Before we get in too deep, let’s consider the problems that arise when directions aren’t specific
- The team member has to seek out assistance from another team member. Productivity not only drops for the information seeker but also for the referenced team member.
- The team member completes the task based off of presumption. A dangerous, even potentially fatal, endeavor. In addition, productivity drops as a result of figuring out the right way, fixing mistakes, etc.
- The team member hits a standstill and can’t complete the task. Productivity suffers yet again.
So how do I provide proper direction?
For starters, every organization is unique, therefore a one-size-fits-all solution isn’t very likely to be the best. That being said, there are some general touchpoints that apply universally.
Train From Day One
Walking into a new position is no easy task for anyone. There’s so much to learn and adapt to, without proper orientation team members can become overwhelmed easily. Facilitate a pathway to success.
Before a rookie team member even walks through your door they should have a good idea of what their expectations are. This can include everything from break times and designated locations to job responsibilities. But just because they know that, it doesn’t mean they’re ready to hit the floor. Have the resources ready to prep your newcomers from day one. Keep it focused on the essentials at first and build from there.
- HR policy information and procedures (entering time off requests, how much time off they get, 401K documentation, issue reporting)
- Important area locations (restrooms, breakrooms, walking pathways, department layouts)
- Safety information (Severe weather procedures, safe walking pathways, fire routes)
- Job/task specifics (what to do, why it matters, how to do it, where to find the tools/inputs necessary to do it, troubleshooting references)
This list is only a small snippet of what could be valuable to your team members. Be sure to craft your own set, unique to the respective position, and of course continually update the list to meet evolving needs.
Provide Reference Materials That Can Actually Be Referenced
Keep in mind that no one can remember everything. Even if you’ve taken the time to create an out of this world training program, chances are your team members are going to forget some of it…and that’s a serious problem (review the non-specific directions list above for reasons why).
So how do you handle this?
- Document as much information as you can. From HR policies to job tasks, the more information you have documented, the less chance you’ll have of answering repetitive questions that your team should already have the answers to.

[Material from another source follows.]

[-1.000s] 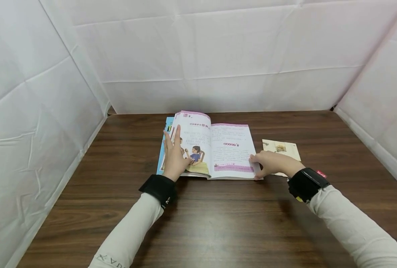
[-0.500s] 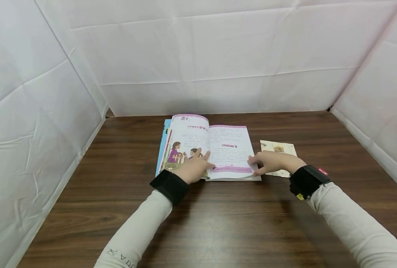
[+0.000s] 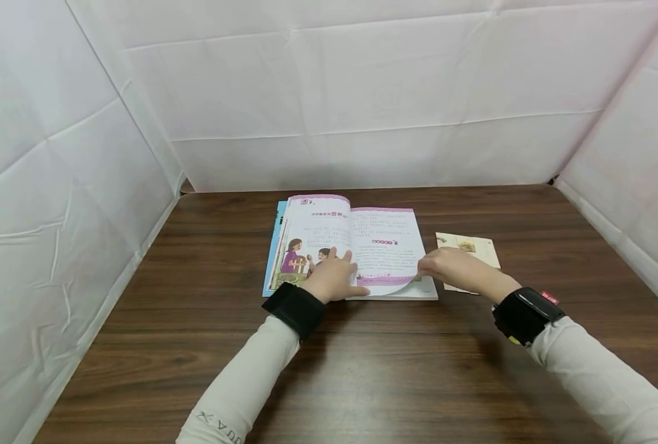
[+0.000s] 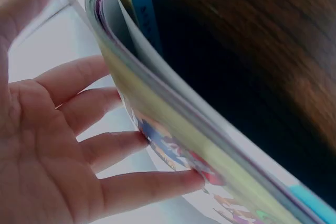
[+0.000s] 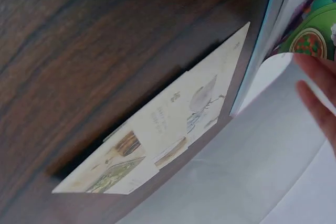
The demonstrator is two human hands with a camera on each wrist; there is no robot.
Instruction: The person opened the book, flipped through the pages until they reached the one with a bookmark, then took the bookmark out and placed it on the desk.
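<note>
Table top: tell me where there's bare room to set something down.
The table is bare wood along its near side, between the sleeves, and left of the open book up to the white wall. A strip behind the book is free too. It is crowded mid-table: left hand, right hand, card.

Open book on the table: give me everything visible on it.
The book is a thin, glossy paperback lying open on the dark wood table, with pink-bordered pages, a cartoon picture on the left page and text on the right. The left hand rests on the left page; the right hand lifts the right page's lower corner, which curls up. A pale card lies just right.
</note>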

- Document with extreme clarity. This is a big one. Documentation can’t simply be a brief Word doc with vague details about a process. The best information includes images, videos, reference guides, explanations and so on. The information should provide extreme, but relevant, clarity on the task to be done or reference to be made. When done properly, you again minimize the chances of repetitive questions.
- Put that documentation where relevant team members can find it. A reference guide that lives in a long lost filing cabinet does little good for anyone. Additionally, a customer service guide provides almost no value for the manufacturing team. When creating documentation, be sure to consider who the intended audience is and get it into their hands. Don’t overwhelm anyone with information they don’t need and don’t limit anyone by not providing the information they do need.
Constantly Improve Documentation
You’ve developed your training program and your documentation is a definitive guide for all. Nice work! But it’s not over. In order to improve you must actively update. After all, your processes may not change drastically every day but they are changing. The same is true with your policies, products, team members, legislation and so on.
Be sure to keep up with these changes, document them accordingly and please don’t forget about distribution!